Раньше, когда у нас не хватало денег и мы жили не то чтобы впроголодь, но до безобразия скромно (а это случалось часто), мама говорила:

– Ничего, сынок, главное, у нас есть крыша над головой. Человеку всего-то нужен угол, где можно приткнуться…

Теперь у нас не было и этого угла. Мы потеряли первостепенное. Хотя мама и не говорила мне, но я слышал, как она пыталась узнавать о жилье, о переезде, и с каждым днём горбилась всё сильнее, превращаясь в старуху.

Я должен был поговорить с ней, сказать нечто по-мужски внятное, это я понимал, но в силу возраста не знал, что именно и как говорить. Оттого безропотно наблюдал, как маму подтачивают, съедают бытовые проблемы и душевная хворь.

Потому, когда нам предложили ехать беженцами в Крым, мама не без сомнений, но согласилась.

Обещали город у моря, нормальное питание и работу. А потом можно будет вернуться. На родину.

Правда, нам возвращаться было некуда, квартиру разрушил снаряд.

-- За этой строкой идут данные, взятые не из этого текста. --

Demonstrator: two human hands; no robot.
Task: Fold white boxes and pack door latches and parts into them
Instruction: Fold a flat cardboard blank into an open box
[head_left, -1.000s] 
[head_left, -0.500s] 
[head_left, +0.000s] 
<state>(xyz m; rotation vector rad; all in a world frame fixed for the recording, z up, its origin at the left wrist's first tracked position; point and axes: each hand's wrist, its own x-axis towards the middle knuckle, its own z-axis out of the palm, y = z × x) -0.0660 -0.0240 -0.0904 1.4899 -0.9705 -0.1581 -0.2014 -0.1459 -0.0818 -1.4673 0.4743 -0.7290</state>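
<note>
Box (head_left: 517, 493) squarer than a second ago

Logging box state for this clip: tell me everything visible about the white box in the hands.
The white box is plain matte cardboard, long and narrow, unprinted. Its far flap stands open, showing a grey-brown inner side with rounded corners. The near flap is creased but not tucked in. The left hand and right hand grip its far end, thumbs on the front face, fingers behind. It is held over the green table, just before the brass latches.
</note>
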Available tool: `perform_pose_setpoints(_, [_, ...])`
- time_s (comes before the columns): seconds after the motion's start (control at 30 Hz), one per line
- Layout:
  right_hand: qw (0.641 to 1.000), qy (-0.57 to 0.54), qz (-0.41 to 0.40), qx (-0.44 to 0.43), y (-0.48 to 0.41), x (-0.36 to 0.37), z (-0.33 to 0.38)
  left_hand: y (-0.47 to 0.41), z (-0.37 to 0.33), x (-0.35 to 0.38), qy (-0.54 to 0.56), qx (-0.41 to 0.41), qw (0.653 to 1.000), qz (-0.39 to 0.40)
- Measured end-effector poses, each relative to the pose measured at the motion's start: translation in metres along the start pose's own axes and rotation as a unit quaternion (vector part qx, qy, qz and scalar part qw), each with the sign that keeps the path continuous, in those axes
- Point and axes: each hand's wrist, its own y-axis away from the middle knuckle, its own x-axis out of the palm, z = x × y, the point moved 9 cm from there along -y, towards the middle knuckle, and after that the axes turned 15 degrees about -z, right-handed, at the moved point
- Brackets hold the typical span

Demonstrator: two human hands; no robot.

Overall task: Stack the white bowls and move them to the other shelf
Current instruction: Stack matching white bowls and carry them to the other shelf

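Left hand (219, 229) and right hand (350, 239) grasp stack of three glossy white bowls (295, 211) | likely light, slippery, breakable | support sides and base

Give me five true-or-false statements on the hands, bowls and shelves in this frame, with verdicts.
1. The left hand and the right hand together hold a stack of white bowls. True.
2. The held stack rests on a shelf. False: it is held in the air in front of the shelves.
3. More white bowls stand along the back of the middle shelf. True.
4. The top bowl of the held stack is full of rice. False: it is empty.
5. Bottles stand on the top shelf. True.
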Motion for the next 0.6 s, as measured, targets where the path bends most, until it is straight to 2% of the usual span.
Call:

Однако мы всё равно делали вид, что вернёмся, и старательно избегали упаднических фраз. Мы густо замесили наше внимание на страхе и постарались привыкнуть к нему. Слово «вернуться» значило для нас так много. Город, который раньше я не мог терпеть за узость, грязь и тоскливость, теперь казался мне любимым и важным лишь потому, что был родным.

Оттого мы делали вид, что уезжаем не навсегда, а лишь на время. Ехали в новый российский Севастополь. Туда, где жил мой отец.

5

– Такое сейчас сплошь и рядом! – констатировал Тимофей Рогачёв, Тима, мой школьный приятель с ушами-локаторами и запятой чубчика.

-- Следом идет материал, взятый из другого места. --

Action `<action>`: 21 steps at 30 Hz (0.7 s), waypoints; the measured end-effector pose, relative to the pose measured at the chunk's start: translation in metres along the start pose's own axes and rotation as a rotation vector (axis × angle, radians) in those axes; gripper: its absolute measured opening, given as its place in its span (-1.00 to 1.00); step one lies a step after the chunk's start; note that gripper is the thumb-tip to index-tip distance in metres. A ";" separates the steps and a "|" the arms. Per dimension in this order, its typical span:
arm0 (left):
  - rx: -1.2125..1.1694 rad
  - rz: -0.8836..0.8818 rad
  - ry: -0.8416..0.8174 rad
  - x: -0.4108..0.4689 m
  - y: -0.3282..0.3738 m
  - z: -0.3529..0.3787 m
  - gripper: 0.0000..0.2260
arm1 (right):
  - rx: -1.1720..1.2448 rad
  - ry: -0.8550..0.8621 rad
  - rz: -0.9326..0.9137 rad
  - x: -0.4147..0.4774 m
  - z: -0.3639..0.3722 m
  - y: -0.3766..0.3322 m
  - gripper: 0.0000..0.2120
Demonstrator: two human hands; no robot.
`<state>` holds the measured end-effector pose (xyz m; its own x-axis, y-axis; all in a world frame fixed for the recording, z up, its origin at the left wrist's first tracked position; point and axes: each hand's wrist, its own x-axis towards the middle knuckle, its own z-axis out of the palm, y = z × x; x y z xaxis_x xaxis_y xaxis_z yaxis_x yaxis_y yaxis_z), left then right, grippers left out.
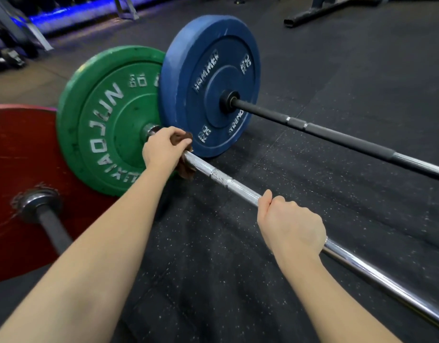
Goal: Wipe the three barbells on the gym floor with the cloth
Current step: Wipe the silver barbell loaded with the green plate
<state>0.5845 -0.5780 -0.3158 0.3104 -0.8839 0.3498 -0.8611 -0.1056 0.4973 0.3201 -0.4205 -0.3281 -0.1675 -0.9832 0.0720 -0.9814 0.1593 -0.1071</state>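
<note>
Under left hand (161,151), cloth (182,154), on bar (228,181)

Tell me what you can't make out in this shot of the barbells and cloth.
Head view:
Brown cloth: mostly covered by the left grip.
Right grip: fingers wrapped out of sight under the silver bar.
Silver bar and black bar: far ends cut off by the right edge.
Red plate: cropped by the left edge.

I'm seeing a gym here: a black speckled rubber floor (238,280) with barbells (233,184) lying side by side on it, carrying a red plate (15,169), a green plate (107,120) and a blue plate (213,78) stamped in KG. Metal rack legs (23,26) stand at the far left edge.
</note>
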 end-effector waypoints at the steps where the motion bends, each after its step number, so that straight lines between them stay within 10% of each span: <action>1: -0.039 0.022 0.010 -0.009 0.000 0.001 -0.77 | -0.006 0.003 -0.001 0.000 0.000 0.000 -0.51; 21: -0.125 -0.097 0.113 0.018 -0.012 0.014 -0.87 | -0.023 -0.027 -0.006 0.002 0.002 0.000 -0.49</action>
<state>0.5944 -0.5993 -0.3268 0.4394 -0.8145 0.3789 -0.7702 -0.1245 0.6255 0.3205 -0.4226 -0.3302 -0.1591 -0.9862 0.0453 -0.9844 0.1550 -0.0835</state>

Он говорил так о разведённых родителях, о детях, растущих в неполных семьях. Акцент Тима делал на «сплошь», и выходило что-то шипящее, подколодно-змеиное, от чего кожа моя, замерзая, покрывалась пупырышками. Тимофей сам рос в неполной семье – без матери, но с жизнерадостным, крепким отцом, который работал на шахте, хотя выглядел так, будто держал успешный бизнес.